Problem:
Please write out the entire listing below exactly, excluding its pictures.

Input data:
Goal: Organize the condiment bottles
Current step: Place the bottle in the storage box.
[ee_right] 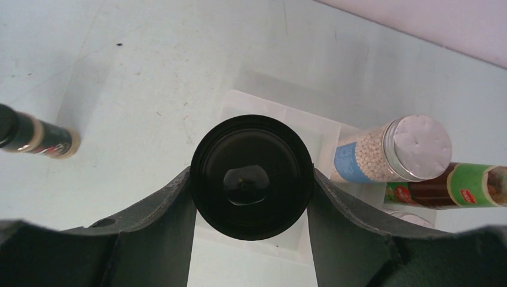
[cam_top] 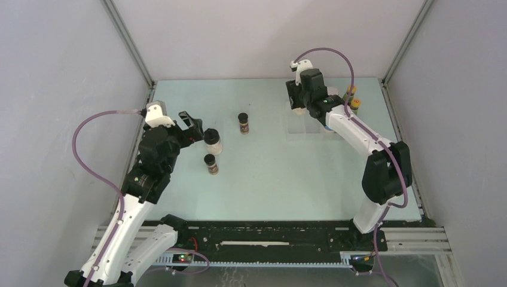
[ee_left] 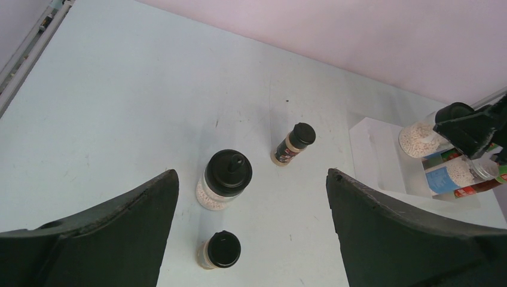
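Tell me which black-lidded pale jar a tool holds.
The jar in the right tool, above the clear tray; the other jar stands free on the table near the open left tool.

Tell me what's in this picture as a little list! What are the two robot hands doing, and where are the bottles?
left gripper: open, pointed at the loose jars
right gripper: shut on held black-lidded jar, above clear tray
loose on table: second black-lidded jar, far tiny jar, near tiny jar
at tray: grey-lidded jar, red sauce bottle
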### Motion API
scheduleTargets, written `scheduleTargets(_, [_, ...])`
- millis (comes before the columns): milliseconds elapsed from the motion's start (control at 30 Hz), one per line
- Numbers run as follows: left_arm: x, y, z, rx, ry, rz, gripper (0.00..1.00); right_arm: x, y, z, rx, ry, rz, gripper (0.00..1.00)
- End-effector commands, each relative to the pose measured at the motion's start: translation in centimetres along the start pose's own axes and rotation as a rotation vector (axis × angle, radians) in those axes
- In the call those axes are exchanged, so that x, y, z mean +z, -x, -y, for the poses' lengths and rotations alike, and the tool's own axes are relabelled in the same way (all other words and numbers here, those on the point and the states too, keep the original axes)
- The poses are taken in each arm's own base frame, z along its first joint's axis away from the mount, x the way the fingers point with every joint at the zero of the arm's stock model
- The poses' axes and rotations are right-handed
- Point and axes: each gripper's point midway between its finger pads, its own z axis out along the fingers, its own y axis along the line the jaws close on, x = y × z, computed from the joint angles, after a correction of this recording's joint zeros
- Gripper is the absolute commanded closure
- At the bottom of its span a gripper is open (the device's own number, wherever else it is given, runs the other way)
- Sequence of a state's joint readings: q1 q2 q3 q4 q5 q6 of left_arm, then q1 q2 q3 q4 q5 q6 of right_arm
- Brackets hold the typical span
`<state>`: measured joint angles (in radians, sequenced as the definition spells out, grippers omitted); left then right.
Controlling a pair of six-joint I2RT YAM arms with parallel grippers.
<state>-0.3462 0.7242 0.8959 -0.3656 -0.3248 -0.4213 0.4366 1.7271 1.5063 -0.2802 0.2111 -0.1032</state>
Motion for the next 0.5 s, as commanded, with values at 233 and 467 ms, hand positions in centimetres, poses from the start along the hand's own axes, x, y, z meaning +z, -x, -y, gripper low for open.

Finished exercise:
Goal: Organize the condiment bottles
Current step: Place the bottle in the storage box.
[ee_right] 
[cam_top] 
[ee_left] 
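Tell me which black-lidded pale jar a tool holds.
The jar in the right tool, above the clear tray; the other jar stands free on the table near the open left tool.

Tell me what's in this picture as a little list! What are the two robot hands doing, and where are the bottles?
left gripper: open, pointed at the loose jars
right gripper: shut on held black-lidded jar, above clear tray
loose on table: second black-lidded jar, far tiny jar, near tiny jar
at tray: grey-lidded jar, red sauce bottle
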### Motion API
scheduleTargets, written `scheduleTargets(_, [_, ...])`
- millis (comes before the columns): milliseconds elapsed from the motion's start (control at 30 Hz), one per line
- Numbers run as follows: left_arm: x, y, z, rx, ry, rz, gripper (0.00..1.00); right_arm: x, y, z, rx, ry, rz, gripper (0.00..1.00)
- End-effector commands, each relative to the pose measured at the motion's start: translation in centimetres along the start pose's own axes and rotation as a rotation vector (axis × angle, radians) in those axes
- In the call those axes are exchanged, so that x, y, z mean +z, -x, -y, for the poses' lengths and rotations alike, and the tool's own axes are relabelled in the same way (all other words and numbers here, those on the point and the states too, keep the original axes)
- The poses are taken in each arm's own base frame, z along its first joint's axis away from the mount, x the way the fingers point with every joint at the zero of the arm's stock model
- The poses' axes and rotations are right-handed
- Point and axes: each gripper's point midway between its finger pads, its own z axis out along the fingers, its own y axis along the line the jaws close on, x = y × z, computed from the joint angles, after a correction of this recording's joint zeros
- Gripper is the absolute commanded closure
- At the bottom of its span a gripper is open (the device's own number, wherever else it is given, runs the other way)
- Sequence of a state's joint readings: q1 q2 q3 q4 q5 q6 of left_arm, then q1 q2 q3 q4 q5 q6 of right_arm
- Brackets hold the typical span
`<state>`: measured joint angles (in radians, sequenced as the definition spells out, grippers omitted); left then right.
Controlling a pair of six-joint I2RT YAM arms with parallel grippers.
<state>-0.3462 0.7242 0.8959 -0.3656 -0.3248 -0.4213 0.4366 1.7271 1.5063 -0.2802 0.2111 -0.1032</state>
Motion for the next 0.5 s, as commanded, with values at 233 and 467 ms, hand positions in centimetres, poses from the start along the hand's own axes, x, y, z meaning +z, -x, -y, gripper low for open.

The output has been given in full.